Abstract

Abstract Background A prior study demonstrated suboptimal antibiotic prescribing in the emergency department (ED) at 77.4% for uncomplicated lower respiratory tract infections (LRTI), urinary tract infections (UTI), and acute bacterial skin and skin structure infections (ABSSSI). This study measured the effect of indication-based antibiotic order sentences (AOS) on prescribing. Methods IRB-approved quasi-experiment of adults prescribed antibiotics in ED for uncomplicated LRTI, UTI, or ABSSSI from January - June 2019 (pre-group) or September - December 2021 (post-group). Exclusion: hospital admission, immunocompromised, active cancer, or prophylactic antibiotics. AOS are lean process, electronic discharge prescriptions retrievable by name or indication; AOS implementation occurred July 2021. Optimal prescribing was defined as the correct antibiotic selection, dose, and duration per local and national guidelines. Seven-day endpoints: antibiotic escalation, ED or hospital readmission, any outpatient contact, and reported adverse drug event (ADE). Descriptive and bivariate statistics performed. Variables considered for multivariable logistic regression had p< 0.2 or plausible association with optimal prescribing. Results 294 patients included: 147-pre and 147-post. Patient characteristics are in Table 1. Overall optimal prescribing improved from 12 (8.2%) to 34 (23.1%) (p< 0.001). Breakdown of optimal prescribing in pre- and post-groups: selection 90 (61.2%) vs 117 (79.6%) (p< 0.001), dose 99 (67.3%) vs 115 (78.2%) (p=0.036), duration 38 (25.9%) vs 50 (34%) (p=0.126). After adjustment, AOS were independently associated with optimal prescribing (Table 2). Secondary endpoints: antibiotic escalation 10 (6.8%) vs 7 (4.8%) (p=0.662), hospital or ED readmission 12 (8.2%) vs 10 (6.8%) (p=0.658), outpatient contact 31 (21.1%) vs 28 (19%) (p=0.662), and ADE 2 (1.4%) vs 4 (2.7%) (p=0.684). Post-hoc analysis showed suboptimal uptake of AOS by ED prescribers.
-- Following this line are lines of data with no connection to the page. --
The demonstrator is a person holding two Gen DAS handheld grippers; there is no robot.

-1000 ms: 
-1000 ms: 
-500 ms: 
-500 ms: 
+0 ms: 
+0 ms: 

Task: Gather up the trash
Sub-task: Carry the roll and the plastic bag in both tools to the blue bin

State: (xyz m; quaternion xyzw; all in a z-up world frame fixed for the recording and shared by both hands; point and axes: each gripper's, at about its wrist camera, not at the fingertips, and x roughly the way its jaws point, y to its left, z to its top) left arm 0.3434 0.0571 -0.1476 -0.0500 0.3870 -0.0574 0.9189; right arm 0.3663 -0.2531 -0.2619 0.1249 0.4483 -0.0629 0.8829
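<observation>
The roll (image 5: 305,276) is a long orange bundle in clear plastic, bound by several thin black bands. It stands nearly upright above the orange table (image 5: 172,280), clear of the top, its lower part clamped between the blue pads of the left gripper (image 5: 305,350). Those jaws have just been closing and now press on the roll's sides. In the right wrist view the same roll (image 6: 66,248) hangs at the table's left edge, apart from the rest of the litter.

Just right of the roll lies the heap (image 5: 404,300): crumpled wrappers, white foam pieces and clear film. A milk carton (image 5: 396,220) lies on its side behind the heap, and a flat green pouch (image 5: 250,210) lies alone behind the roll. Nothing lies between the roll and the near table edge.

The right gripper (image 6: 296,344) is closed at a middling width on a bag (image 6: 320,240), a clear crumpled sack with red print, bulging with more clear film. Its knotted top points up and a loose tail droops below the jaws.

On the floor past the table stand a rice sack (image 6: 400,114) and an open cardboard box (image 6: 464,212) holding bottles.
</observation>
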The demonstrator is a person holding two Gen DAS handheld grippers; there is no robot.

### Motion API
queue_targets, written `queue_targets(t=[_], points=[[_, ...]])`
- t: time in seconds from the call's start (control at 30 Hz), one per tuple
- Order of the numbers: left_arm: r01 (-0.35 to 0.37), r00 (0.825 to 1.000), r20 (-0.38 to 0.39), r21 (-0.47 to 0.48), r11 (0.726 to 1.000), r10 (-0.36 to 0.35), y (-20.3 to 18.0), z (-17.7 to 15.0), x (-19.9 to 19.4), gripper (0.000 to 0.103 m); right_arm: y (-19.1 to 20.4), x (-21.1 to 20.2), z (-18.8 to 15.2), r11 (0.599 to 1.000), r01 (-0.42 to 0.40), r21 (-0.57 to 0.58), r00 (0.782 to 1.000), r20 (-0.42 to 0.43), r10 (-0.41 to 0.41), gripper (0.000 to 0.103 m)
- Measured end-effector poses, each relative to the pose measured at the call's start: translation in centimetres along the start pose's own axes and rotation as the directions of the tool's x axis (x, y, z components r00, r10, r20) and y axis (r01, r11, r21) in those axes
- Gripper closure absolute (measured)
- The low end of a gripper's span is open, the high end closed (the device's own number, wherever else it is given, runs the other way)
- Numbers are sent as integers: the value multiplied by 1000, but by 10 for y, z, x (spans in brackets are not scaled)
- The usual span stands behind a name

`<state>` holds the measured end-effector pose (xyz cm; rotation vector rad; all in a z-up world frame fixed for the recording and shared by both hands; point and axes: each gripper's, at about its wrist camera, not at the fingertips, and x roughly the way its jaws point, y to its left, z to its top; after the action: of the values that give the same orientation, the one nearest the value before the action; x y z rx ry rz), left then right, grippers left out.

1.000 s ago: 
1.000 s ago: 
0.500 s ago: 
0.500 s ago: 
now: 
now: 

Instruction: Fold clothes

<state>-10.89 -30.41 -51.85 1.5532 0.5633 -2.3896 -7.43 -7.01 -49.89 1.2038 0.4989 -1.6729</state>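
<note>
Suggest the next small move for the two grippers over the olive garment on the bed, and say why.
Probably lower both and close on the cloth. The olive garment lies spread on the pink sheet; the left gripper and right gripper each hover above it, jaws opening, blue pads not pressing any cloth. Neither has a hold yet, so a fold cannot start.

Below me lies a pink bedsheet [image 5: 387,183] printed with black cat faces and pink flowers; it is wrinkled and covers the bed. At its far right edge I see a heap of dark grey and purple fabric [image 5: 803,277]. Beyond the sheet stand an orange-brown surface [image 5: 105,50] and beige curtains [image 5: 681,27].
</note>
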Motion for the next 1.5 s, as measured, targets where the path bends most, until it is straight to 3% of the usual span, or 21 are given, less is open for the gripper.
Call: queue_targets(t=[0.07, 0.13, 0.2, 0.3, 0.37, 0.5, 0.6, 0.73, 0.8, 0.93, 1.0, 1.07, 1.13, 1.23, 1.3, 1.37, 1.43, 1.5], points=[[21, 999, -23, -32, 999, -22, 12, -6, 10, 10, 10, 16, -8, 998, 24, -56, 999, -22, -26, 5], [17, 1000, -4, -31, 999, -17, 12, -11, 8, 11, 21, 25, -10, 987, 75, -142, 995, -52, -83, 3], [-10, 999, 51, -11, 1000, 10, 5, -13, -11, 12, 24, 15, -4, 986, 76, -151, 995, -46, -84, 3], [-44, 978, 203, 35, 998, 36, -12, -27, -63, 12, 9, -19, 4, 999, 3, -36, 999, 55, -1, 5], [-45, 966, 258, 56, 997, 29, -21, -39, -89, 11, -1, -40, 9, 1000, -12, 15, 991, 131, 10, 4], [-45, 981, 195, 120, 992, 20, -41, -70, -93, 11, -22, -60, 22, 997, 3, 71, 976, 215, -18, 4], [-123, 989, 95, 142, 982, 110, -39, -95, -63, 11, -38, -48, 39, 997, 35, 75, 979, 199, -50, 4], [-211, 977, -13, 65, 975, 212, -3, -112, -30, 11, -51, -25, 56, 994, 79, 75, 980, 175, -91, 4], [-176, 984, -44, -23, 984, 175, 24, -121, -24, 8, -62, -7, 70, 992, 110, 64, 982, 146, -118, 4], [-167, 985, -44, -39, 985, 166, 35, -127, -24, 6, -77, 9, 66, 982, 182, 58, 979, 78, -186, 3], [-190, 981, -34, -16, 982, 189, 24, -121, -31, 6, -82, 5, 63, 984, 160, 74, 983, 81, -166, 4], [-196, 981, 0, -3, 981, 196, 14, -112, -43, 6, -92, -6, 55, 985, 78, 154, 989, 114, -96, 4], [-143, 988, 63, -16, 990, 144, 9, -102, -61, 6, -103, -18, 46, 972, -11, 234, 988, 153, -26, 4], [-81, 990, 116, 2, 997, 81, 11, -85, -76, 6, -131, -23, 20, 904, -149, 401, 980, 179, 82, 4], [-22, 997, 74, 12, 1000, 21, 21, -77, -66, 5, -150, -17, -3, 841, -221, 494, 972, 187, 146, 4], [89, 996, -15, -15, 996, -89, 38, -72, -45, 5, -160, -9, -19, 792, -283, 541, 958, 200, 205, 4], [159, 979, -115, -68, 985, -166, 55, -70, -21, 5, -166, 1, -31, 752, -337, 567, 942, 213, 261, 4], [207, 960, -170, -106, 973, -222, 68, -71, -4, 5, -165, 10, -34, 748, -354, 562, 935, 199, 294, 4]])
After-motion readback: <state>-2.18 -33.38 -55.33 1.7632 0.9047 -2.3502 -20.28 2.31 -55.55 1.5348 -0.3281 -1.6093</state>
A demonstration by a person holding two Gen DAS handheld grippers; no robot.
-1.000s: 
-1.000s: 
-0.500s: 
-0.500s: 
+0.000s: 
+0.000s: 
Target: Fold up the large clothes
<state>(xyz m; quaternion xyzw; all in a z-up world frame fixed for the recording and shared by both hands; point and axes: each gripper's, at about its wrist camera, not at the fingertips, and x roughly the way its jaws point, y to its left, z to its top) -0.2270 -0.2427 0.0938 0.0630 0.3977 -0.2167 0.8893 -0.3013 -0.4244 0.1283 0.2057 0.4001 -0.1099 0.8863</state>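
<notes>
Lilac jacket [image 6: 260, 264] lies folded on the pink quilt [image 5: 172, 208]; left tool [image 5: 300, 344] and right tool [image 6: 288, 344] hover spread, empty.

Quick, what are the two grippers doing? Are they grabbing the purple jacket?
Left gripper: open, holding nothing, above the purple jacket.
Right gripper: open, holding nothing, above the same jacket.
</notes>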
Table 1:Baseline and Clinical CharacteristicsTable 2:Bivariable and Multivariable Regression Analysis of Factors Associated with Optimal Prescribing†Covaries with intervention group; Hosmer and Lemeshow p = 0.68; Method: backwards logistic regression; No variables removed Conclusion AOS is an efficient and promising antimicrobial stewardship strategy; provider re-education is needed to increase AOS uptake. Disclosures All Authors: No reported disclosures.